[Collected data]
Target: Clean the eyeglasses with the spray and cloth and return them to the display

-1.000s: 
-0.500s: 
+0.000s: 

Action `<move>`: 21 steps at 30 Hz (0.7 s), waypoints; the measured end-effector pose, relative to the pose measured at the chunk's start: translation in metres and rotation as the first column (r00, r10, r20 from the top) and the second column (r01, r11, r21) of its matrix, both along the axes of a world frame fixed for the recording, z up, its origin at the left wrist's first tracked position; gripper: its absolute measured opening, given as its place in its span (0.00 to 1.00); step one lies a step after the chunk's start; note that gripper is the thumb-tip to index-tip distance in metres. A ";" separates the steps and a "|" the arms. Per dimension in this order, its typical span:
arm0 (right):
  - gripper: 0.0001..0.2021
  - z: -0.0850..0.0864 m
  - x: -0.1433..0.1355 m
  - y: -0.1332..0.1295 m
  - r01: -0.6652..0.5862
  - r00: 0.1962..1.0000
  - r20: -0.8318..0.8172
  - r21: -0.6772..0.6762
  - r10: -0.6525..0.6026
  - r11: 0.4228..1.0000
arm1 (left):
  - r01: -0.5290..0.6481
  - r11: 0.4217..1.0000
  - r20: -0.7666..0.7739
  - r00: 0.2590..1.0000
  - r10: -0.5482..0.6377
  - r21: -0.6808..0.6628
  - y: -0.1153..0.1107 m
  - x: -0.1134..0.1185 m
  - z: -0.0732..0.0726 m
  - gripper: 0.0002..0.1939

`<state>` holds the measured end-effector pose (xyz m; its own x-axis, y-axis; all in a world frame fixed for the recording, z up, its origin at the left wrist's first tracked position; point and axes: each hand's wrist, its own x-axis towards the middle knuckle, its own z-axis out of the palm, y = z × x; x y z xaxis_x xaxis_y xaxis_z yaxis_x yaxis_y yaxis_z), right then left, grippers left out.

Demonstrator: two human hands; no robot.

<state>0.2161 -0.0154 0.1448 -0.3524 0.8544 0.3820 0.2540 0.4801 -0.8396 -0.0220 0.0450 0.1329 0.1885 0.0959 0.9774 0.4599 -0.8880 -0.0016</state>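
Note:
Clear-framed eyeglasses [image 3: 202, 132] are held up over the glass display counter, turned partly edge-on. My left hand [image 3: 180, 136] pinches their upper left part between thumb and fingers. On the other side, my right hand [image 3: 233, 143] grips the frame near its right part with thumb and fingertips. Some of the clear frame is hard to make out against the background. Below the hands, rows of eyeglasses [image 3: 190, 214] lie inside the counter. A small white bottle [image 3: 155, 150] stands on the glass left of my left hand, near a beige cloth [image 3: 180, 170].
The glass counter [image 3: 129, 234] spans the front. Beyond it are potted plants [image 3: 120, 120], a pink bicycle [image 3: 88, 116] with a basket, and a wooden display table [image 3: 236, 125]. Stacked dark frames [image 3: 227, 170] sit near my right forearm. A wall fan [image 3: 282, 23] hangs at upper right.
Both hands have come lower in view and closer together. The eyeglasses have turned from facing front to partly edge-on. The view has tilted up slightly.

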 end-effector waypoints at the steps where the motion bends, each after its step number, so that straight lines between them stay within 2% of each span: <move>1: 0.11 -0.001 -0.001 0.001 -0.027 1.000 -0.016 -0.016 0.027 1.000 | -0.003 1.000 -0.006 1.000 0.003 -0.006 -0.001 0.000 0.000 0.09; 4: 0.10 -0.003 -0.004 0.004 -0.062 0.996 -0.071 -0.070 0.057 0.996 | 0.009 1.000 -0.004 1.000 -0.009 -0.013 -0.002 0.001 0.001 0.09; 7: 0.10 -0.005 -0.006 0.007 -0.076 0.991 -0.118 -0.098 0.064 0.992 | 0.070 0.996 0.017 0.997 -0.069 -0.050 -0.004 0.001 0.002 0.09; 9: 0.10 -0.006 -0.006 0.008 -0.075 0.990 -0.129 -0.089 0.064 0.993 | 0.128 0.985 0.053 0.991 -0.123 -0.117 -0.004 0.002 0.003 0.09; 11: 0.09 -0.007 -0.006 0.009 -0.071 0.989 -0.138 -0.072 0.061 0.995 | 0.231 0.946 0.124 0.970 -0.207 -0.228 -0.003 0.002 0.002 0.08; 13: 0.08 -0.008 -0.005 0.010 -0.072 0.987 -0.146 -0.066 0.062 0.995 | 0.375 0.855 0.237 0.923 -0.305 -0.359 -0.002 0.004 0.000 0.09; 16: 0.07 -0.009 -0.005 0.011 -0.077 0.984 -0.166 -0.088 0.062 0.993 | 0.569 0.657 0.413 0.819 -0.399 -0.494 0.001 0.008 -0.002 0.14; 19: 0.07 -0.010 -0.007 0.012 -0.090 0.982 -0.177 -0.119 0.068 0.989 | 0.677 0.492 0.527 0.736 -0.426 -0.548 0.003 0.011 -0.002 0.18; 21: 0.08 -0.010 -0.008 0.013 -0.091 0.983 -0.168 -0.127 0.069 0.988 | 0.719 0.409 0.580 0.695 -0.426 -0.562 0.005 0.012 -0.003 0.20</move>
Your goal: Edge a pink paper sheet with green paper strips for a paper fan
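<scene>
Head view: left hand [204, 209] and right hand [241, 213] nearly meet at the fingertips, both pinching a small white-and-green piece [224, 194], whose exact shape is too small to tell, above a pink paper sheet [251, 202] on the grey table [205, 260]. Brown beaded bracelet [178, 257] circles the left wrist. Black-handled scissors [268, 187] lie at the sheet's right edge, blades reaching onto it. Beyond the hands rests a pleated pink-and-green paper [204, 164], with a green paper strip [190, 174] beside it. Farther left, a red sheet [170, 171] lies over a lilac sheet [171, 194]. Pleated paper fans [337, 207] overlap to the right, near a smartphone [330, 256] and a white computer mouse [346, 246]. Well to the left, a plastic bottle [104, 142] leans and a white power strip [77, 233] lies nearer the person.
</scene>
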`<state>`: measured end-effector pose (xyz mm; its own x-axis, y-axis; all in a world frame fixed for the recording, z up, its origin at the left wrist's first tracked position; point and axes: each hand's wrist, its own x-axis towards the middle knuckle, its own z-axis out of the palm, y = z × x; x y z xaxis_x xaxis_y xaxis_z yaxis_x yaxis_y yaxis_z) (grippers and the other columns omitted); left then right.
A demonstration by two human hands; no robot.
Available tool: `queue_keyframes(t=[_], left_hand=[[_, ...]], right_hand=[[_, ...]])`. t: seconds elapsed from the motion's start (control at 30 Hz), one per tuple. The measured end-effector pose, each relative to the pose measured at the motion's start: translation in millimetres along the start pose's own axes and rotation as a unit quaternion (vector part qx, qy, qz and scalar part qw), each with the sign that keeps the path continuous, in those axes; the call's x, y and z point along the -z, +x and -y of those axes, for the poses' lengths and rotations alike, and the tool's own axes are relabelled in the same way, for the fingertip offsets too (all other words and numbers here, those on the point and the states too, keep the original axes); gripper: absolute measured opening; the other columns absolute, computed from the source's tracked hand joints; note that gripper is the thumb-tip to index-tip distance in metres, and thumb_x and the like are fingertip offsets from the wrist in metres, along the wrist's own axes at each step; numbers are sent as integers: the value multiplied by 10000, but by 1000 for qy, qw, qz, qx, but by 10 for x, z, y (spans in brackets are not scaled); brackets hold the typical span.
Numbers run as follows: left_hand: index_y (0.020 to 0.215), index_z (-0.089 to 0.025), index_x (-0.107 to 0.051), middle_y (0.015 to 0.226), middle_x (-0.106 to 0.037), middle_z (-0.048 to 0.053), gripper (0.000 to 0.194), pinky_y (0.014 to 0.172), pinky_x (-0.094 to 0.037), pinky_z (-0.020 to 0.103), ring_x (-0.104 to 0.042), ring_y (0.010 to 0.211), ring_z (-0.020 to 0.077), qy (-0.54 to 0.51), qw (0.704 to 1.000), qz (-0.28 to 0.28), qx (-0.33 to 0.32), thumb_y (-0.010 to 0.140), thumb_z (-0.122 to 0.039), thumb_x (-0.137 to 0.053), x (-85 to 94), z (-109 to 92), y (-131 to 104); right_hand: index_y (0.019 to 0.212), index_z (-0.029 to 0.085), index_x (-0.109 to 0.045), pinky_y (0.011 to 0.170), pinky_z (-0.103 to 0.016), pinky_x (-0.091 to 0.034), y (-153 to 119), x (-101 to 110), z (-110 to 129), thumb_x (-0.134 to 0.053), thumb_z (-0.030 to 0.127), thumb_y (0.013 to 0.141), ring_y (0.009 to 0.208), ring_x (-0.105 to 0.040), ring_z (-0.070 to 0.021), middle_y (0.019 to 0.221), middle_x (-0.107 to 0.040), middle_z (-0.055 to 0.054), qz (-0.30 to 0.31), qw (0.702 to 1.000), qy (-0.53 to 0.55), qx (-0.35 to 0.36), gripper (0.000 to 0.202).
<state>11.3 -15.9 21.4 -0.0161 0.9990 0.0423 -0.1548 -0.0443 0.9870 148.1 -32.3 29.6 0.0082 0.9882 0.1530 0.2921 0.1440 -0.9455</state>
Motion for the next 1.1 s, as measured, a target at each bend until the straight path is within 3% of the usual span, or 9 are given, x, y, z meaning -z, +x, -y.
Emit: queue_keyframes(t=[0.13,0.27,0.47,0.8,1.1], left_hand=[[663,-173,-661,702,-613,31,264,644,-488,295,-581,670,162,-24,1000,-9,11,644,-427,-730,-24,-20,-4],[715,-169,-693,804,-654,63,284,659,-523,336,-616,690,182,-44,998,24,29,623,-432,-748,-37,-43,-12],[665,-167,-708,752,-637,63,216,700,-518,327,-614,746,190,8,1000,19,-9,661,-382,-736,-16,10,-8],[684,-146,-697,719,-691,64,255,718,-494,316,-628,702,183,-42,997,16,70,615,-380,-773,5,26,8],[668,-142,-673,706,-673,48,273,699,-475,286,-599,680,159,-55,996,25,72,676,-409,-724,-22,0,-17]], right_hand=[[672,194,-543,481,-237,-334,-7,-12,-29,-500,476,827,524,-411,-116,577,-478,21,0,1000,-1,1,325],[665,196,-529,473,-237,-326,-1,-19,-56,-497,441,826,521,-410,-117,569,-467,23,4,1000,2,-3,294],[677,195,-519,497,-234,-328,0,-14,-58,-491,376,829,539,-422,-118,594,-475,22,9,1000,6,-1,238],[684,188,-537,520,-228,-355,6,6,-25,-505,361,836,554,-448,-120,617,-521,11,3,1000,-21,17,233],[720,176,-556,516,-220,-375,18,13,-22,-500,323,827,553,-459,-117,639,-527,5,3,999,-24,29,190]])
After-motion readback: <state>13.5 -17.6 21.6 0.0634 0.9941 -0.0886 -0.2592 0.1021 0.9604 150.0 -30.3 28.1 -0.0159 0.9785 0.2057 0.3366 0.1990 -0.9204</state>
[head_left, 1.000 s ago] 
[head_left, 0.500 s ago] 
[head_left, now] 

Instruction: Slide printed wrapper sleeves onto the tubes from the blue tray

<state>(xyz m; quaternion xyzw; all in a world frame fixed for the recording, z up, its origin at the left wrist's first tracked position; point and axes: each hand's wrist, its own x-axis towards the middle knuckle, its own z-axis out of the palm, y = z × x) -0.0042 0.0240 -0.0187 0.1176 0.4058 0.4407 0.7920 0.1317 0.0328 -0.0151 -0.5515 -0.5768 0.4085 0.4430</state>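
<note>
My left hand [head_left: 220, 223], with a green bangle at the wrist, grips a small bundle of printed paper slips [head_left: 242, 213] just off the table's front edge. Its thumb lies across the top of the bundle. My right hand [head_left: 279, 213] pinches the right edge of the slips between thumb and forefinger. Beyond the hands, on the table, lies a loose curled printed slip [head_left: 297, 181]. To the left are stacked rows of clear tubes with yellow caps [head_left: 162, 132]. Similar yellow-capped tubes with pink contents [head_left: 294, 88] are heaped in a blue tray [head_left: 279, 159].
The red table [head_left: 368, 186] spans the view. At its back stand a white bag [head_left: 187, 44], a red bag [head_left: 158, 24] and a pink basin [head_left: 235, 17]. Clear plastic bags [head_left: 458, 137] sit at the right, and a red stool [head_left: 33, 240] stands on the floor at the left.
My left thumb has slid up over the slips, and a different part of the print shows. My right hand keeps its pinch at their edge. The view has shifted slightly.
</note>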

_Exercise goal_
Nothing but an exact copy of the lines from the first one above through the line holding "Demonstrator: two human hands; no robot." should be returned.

_Reply_
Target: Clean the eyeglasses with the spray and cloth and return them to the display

-1.000s: 
-0.500s: 
+0.000s: 

Action `<move>`: 21 steps at 30 Hz (0.7 s), waypoints; the measured end-effector pose, relative to the pose measured at the chunk's start: translation in metres and rotation as the first column (r00, r10, r20 from the top) and the second column (r01, r11, r21) of its matrix, both along the axes of a world frame fixed for the recording, z up, its origin at the left wrist's first tracked position; gripper: its absolute measured opening, given as its place in its span (0.00 to 1.00); step one lies a step after the chunk's start; note that gripper is the thumb-tip to index-tip distance in metres. A ";" separates the steps and a "|" the arms. Per dimension in this order, its typical span:
arm0 (right):
  - gripper: 0.0001..0.2021
  - z: -0.0850..0.0864 m
  - x: -0.1433..0.1355 m
  - y: -0.1332..0.1295 m
  - r01: -0.6652..0.5862
  - r00: 0.1962..1.0000
  - r20: -0.8318..0.8172
  - r21: -0.6772..0.6762
  - r10: -0.6525..0.6026
  - r11: 0.4228..1.0000
arm1 (left):
  - r01: -0.5290..0.6481
  - r11: 0.4217..1.0000
  - r20: -0.7666..0.7739
  - r00: 0.2590..1.0000
  - r10: -0.5482..0.6377
  - r21: -0.6808..0.6628
  - y: -0.1153..0.1107 m
  - x: -0.1134..0.1185 m
  - z: -0.0732..0.0726 m
  - gripper: 0.0002..0.1939

`<state>` holds the measured end-effector pose (xyz m; its own x-axis, y-axis; all in a world frame fixed for the recording, z up, its origin at the left wrist's first tracked position; point and axes: each hand's wrist, its own x-axis towards the middle knuckle, its own z-axis out of the palm, y = z × x; x y z xaxis_x xaxis_y xaxis_z yaxis_x yaxis_y yaxis_z), right then left, grippers left out.

Demonstrator: two human hands; no robot.

The exercise is done, and nothing more is needed.